- Film poster
- Traditional Chinese: 誤殺2
- Simplified Chinese: 误杀2
- Hanyu Pinyin: Wùshā Èr
- Directed by: Dai Mo
- Written by: Li Peng
- Based on: John Q. by Nick Cassavetes
- Produced by: Chen Sicheng Liu Xiaoyang
- Starring: Xiao Yang Janice Man Simon Yam
- Cinematography: He Shan
- Edited by: Tang Hongjia
- Music by: Hu Xiao'ou
- Production companies: Wanda Pictures China Film Co., Ltd. Beijing Enlight Media Taopiaopiao
- Release date: 17 December 2021 (China);
- Running time: 118 minutes
- Country: China
- Language: Mandarin
- Box office: US$176.4 million

= Fireflies in the Sun =

Fireflies in the Sun (误杀2) is a 2021 Chinese crime thriller film produced by Chen Sicheng, directed by Dai Mo, and starring Xiao Yang, Janice Man, and Simon Yam. Although the film reunites the same production team and the lead actor of Sheep Without a Shepherd, it is not a direct sequel to that film or its source Drishyam. It is a remake of the 2002 American thriller drama film John Q., which was directed by Nick Cassavetes and starring Denzel Washington. It follows the story of Lin Rilang, a father and husband whose son is diagnosed with an enlarged heart and gives all his efforts to collect money for his son's operation.

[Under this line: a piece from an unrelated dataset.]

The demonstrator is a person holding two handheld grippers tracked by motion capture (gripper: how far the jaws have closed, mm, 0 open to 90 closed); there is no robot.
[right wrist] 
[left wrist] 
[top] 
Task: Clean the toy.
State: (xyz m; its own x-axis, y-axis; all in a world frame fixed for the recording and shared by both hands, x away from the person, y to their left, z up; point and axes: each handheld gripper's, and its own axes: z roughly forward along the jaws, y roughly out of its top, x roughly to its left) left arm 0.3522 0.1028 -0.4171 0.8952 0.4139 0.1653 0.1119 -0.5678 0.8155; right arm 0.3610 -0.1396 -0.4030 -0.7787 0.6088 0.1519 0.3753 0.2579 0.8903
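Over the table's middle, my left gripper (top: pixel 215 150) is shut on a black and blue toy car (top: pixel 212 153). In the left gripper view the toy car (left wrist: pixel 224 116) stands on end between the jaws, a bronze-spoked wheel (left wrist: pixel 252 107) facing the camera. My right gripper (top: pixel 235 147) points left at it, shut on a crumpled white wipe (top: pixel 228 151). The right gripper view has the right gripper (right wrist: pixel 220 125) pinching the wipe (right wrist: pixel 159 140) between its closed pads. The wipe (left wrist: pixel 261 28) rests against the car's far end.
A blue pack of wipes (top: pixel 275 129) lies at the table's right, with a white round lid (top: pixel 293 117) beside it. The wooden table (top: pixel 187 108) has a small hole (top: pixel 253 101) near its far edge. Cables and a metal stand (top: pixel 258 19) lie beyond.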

The film premiered in China on 17 December 2021.

==Cast==
- Xiao Yang as Lin Rilang, a screenwriter
- Janice Man as Ah Ling, Lin Rilang's wife
- Simon Yam as Zhang Zhengyi, police
- Wang Haoze as Xiaochong, son
- Chen Yusi as Li Anqi, journalist
- Song Yang as Dama, Xiaochong's attending doctor
- Aarif Rahman as Sading, mayor's secretary
- Tan Zhuo

==Production==
The producers originally decided to film the production in Thailand, as was the case for Sheep Without a Shepherd. However, due to the impact of the COVID-19 pandemic, they built a street view of Thailand in Jiangmen, Guangdong, and the indoor play was completed in the studio of Xiangshan Global Studios.

==Release==
Fireflies in the Sun was released in China on 17 December 2021.

===Box office===
Fireflies in the Sun earned a total of 300 million yuan in its first three days of release.